> [Your objective]: Aside from the pictures, the entries should be given again exactly.

(Dataset items)
::::::::

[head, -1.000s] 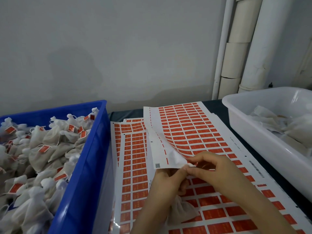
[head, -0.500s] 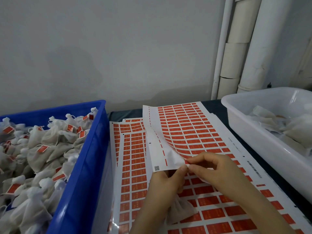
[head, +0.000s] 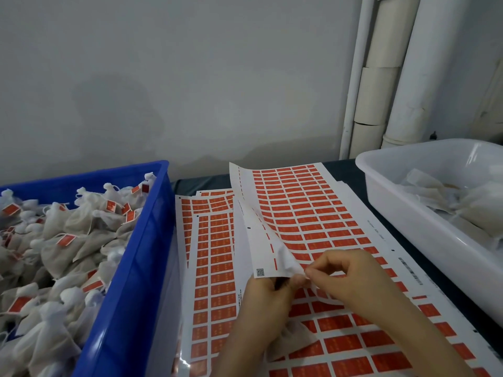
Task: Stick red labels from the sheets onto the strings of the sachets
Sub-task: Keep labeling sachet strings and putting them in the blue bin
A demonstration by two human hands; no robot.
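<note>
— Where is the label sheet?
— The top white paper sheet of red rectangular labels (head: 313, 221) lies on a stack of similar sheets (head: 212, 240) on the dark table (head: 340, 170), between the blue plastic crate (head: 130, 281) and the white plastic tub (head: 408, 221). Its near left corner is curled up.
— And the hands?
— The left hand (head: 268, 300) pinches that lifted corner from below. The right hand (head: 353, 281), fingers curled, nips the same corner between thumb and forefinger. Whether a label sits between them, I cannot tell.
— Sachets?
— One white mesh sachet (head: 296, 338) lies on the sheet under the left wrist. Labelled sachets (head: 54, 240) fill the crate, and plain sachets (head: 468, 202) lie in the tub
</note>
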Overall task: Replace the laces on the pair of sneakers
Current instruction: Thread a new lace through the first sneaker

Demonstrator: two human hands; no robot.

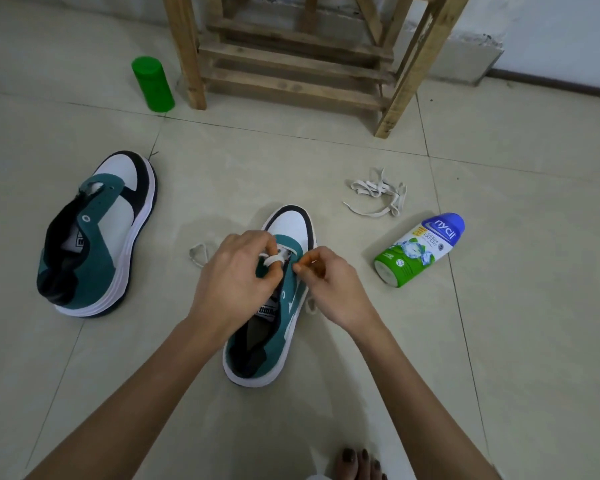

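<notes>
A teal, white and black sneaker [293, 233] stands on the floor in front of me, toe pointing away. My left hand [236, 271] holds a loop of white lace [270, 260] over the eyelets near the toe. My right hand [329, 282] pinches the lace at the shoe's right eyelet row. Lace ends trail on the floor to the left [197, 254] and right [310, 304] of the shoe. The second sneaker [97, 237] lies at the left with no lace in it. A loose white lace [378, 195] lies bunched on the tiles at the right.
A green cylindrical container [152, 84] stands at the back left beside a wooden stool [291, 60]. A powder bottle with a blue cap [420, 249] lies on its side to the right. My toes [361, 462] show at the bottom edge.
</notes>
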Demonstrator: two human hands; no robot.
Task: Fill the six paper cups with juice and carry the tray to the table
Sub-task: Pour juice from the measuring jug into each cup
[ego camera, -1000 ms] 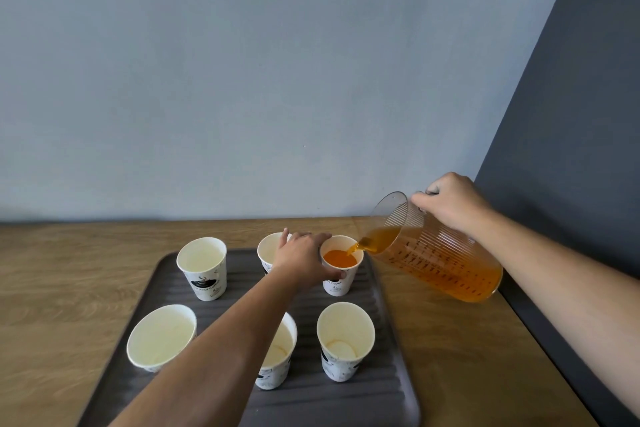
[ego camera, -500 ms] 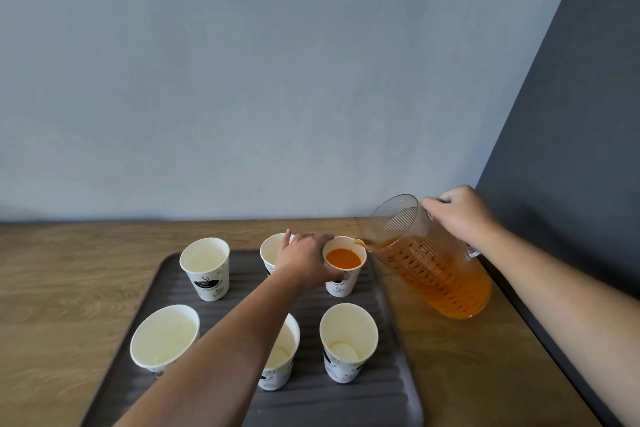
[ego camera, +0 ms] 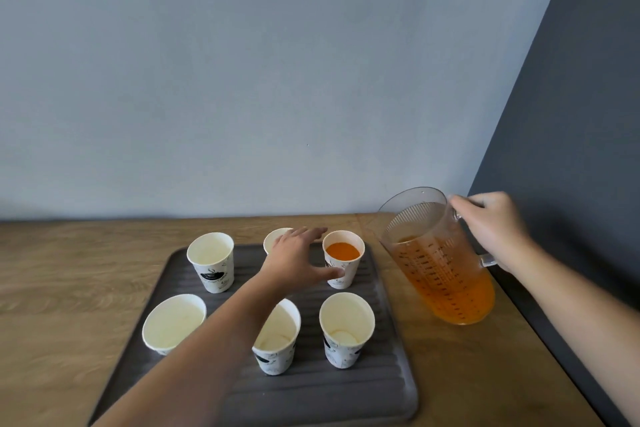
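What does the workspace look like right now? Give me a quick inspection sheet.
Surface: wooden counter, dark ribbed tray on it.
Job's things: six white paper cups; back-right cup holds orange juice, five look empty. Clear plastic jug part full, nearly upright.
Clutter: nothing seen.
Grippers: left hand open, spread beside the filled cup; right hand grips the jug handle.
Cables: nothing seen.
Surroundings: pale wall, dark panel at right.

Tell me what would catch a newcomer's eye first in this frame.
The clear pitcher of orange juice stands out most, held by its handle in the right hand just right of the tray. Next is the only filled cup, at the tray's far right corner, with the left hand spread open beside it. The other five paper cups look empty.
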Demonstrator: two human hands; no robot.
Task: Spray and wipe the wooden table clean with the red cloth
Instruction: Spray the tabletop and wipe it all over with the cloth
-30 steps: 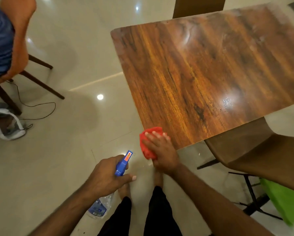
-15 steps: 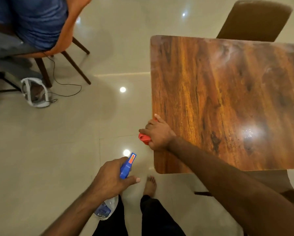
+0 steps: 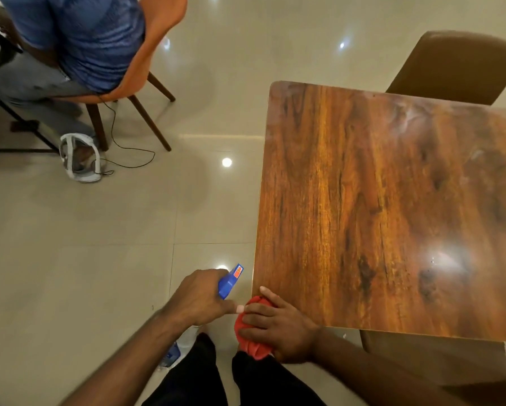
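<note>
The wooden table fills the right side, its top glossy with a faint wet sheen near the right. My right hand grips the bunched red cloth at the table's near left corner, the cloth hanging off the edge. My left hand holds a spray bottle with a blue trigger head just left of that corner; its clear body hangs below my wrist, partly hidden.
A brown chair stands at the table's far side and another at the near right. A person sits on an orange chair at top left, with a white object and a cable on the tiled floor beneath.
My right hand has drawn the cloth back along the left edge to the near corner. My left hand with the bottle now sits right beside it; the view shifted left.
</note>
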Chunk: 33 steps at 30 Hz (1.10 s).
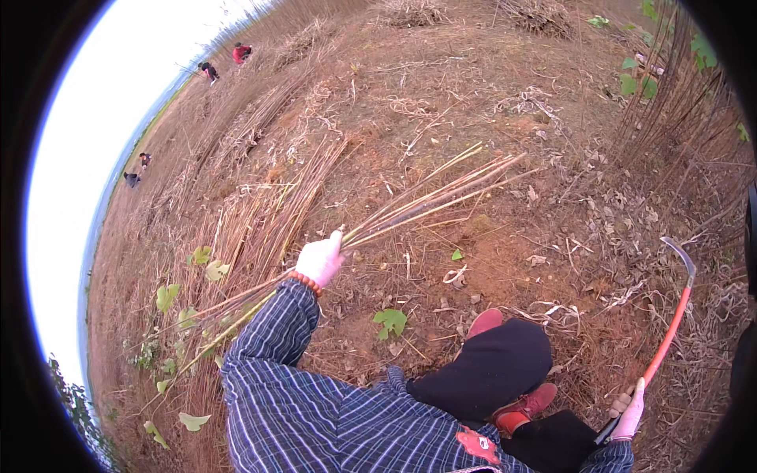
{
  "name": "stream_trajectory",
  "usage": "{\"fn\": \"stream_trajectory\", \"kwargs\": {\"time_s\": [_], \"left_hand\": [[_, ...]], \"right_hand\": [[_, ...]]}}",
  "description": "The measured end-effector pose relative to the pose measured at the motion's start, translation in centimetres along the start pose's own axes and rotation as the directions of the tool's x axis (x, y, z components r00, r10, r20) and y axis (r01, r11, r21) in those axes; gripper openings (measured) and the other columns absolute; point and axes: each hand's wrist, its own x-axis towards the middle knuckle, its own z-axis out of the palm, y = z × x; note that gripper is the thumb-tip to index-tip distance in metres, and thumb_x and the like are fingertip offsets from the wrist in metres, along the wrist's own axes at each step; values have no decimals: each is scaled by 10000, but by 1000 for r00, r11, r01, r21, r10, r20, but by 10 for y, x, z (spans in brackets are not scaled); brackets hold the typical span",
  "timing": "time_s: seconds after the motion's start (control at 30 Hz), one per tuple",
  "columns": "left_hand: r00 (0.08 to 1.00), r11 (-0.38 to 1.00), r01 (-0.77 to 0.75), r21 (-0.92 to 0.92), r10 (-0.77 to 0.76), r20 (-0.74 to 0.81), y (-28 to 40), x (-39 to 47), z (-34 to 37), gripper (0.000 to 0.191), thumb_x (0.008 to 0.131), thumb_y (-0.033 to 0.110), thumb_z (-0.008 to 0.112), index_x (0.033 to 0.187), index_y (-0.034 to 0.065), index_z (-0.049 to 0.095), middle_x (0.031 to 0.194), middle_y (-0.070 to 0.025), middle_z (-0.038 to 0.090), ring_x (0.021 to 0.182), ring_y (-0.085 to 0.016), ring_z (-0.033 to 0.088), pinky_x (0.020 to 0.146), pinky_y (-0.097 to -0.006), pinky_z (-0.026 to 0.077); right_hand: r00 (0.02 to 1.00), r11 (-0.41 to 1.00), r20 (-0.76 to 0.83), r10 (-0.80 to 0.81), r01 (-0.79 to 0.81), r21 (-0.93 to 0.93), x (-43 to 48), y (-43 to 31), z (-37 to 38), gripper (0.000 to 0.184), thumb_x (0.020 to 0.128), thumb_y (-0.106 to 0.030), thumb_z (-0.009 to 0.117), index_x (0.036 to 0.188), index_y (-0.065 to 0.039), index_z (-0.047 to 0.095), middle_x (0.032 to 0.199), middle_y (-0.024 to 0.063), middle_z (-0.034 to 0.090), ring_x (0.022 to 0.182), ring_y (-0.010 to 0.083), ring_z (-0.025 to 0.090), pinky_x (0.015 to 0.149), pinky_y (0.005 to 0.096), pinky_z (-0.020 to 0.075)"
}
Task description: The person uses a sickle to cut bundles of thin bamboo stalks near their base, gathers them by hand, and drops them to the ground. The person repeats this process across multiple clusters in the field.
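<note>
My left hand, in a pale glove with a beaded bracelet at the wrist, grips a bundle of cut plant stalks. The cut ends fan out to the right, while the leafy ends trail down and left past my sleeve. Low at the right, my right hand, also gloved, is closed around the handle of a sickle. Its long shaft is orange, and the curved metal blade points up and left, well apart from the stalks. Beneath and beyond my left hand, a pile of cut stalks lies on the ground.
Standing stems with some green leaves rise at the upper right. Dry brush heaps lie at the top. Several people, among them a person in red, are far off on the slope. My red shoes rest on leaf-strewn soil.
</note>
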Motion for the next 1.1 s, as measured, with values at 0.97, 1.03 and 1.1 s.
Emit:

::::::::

> [Solution]:
[head, -1.000s] 
[head, -0.500s] 
[head, +0.000s] 
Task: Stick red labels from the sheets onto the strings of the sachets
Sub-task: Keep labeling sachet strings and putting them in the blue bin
A demonstration by two human hands; no robot.
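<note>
— Where is the label sheet?
— The top white paper sheet of red rectangular labels (head: 313, 221) lies on a stack of similar sheets (head: 212, 240) on the dark table (head: 340, 170), between the blue plastic crate (head: 130, 281) and the white plastic tub (head: 408, 221). Its near left corner is curled up.
— And the hands?
— The left hand (head: 268, 300) pinches that lifted corner from below. The right hand (head: 353, 281), fingers curled, nips the same corner between thumb and forefinger. Whether a label sits between them, I cannot tell.
— Sachets?
— One white mesh sachet (head: 296, 338) lies on the sheet under the left wrist. Labelled sachets (head: 54, 240) fill the crate, and plain sachets (head: 468, 202) lie in the tub
</note>
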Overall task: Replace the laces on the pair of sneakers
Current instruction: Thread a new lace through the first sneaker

Demonstrator: two human hands; no robot.


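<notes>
A teal, white and black sneaker [293, 233] stands on the floor in front of me, toe pointing away. My left hand [236, 271] holds a loop of white lace [270, 260] over the eyelets near the toe. My right hand [329, 282] pinches the lace at the shoe's right eyelet row. Lace ends trail on the floor to the left [197, 254] and right [310, 304] of the shoe. The second sneaker [97, 237] lies at the left with no lace in it. A loose white lace [378, 195] lies bunched on the tiles at the right.
A green cylindrical container [152, 84] stands at the back left beside a wooden stool [291, 60]. A powder bottle with a blue cap [420, 249] lies on its side to the right. My toes [361, 462] show at the bottom edge.
</notes>
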Demonstrator: two human hands; no robot.
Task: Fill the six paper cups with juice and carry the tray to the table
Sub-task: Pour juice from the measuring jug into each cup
[ego camera, -1000 ms] 
[ego camera, -500 ms] 
[ego camera, +0 ms] 
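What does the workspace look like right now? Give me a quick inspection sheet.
Surface: wooden counter, dark ribbed tray on it.
Job's things: six white paper cups; back-right cup holds orange juice, five look empty. Clear plastic jug part full, nearly upright.
Clutter: nothing seen.
Grippers: left hand open, spread beside the filled cup; right hand grips the jug handle.
Cables: nothing seen.
Surroundings: pale wall, dark panel at right.

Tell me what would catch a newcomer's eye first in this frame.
The clear pitcher of orange juice stands out most, held by its handle in the right hand just right of the tray. Next is the only filled cup, at the tray's far right corner, with the left hand spread open beside it. The other five paper cups look empty.
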Demonstrator: two human hands; no robot.
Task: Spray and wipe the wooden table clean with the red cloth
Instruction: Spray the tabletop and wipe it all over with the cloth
-30 steps: 
-15 steps: 
+0 steps: 
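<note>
The wooden table fills the right side, its top glossy with a faint wet sheen near the right. My right hand grips the bunched red cloth at the table's near left corner, the cloth hanging off the edge. My left hand holds a spray bottle with a blue trigger head just left of that corner; its clear body hangs below my wrist, partly hidden.
A brown chair stands at the table's far side and another at the near right. A person sits on an orange chair at top left, with a white object and a cable on the tiled floor beneath.
My right hand has drawn the cloth back along the left edge to the near corner. My left hand with the bottle now sits right beside it; the view shifted left.
</note>
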Chunk: 33 steps at 30 Hz (1.10 s).
{
  "name": "stream_trajectory",
  "usage": "{\"fn\": \"stream_trajectory\", \"kwargs\": {\"time_s\": [_], \"left_hand\": [[_, ...]], \"right_hand\": [[_, ...]]}}",
  "description": "The measured end-effector pose relative to the pose measured at the motion's start, translation in centimetres along the start pose's own axes and rotation as the directions of the tool's x axis (x, y, z components r00, r10, r20) and y axis (r01, r11, r21) in those axes; gripper openings (measured) and the other columns absolute; point and axes: each hand's wrist, its own x-axis towards the middle knuckle, its own z-axis out of the palm, y = z × x; note that gripper is the thumb-tip to index-tip distance in metres, and thumb_x and the like are fingertip offsets from the wrist in metres, along the wrist's own axes at each step; values have no decimals: each is scaled by 10000, but by 1000 for r00, r11, r01, r21, r10, r20, but by 10 for y, x, z (spans in brackets are not scaled); brackets hold the typical span",
  "timing": "time_s: seconds after the motion's start (control at 30 Hz), one per tuple",
  "columns": "left_hand: r00 (0.08 to 1.00), r11 (-0.38 to 1.00), r01 (-0.77 to 0.75), r21 (-0.92 to 0.92), r10 (-0.77 to 0.76), r20 (-0.74 to 0.81), y (-28 to 40), x (-39 to 47), z (-34 to 37), gripper (0.000 to 0.191), thumb_x (0.008 to 0.131), thumb_y (-0.033 to 0.110), thumb_z (-0.008 to 0.112), index_x (0.033 to 0.187), index_y (-0.034 to 0.065), index_z (-0.049 to 0.095), middle_x (0.031 to 0.194), middle_y (-0.070 to 0.025), middle_z (-0.038 to 0.090), ring_x (0.021 to 0.182), ring_y (-0.085 to 0.016), ring_z (-0.033 to 0.088), pinky_x (0.020 to 0.146), pinky_y (-0.097 to -0.006), pinky_z (-0.026 to 0.077); right_hand: r00 (0.02 to 1.00), r11 (-0.41 to 1.00), r20 (-0.76 to 0.83), r10 (-0.80 to 0.81), r01 (-0.79 to 0.81), r21 (-0.93 to 0.93), x (-43 to 48), y (-43 to 31), z (-37 to 38), gripper (0.000 to 0.184), thumb_x (0.020 to 0.128), thumb_y (-0.106 to 0.030), thumb_z (-0.009 to 0.117), index_x (0.036 to 0.188), index_y (-0.065 to 0.039), index_z (-0.047 to 0.095), middle_x (0.032 to 0.199), middle_y (-0.024 to 0.063), middle_z (-0.034 to 0.090), ring_x (0.022 to 0.182), ring_y (-0.010 to 0.083), ring_z (-0.025 to 0.090), pinky_x (0.015 to 0.149), pinky_y (0.005 to 0.096), pinky_z (-0.020 to 0.075)"
}
Task description: The person uses a sickle to cut bundles of thin bamboo stalks near their base, gathers them by hand, and drops them to the ground. The person repeats this process across multiple clusters in the field.
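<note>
My left hand, in a pale glove with a beaded bracelet at the wrist, grips a bundle of cut plant stalks. The cut ends fan out to the right, while the leafy ends trail down and left past my sleeve. Low at the right, my right hand, also gloved, is closed around the handle of a sickle. Its long shaft is orange, and the curved metal blade points up and left, well apart from the stalks. Beneath and beyond my left hand, a pile of cut stalks lies on the ground.
Standing stems with some green leaves rise at the upper right. Dry brush heaps lie at the top. Several people, among them a person in red, are far off on the slope. My red shoes rest on leaf-strewn soil.
</note>
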Motion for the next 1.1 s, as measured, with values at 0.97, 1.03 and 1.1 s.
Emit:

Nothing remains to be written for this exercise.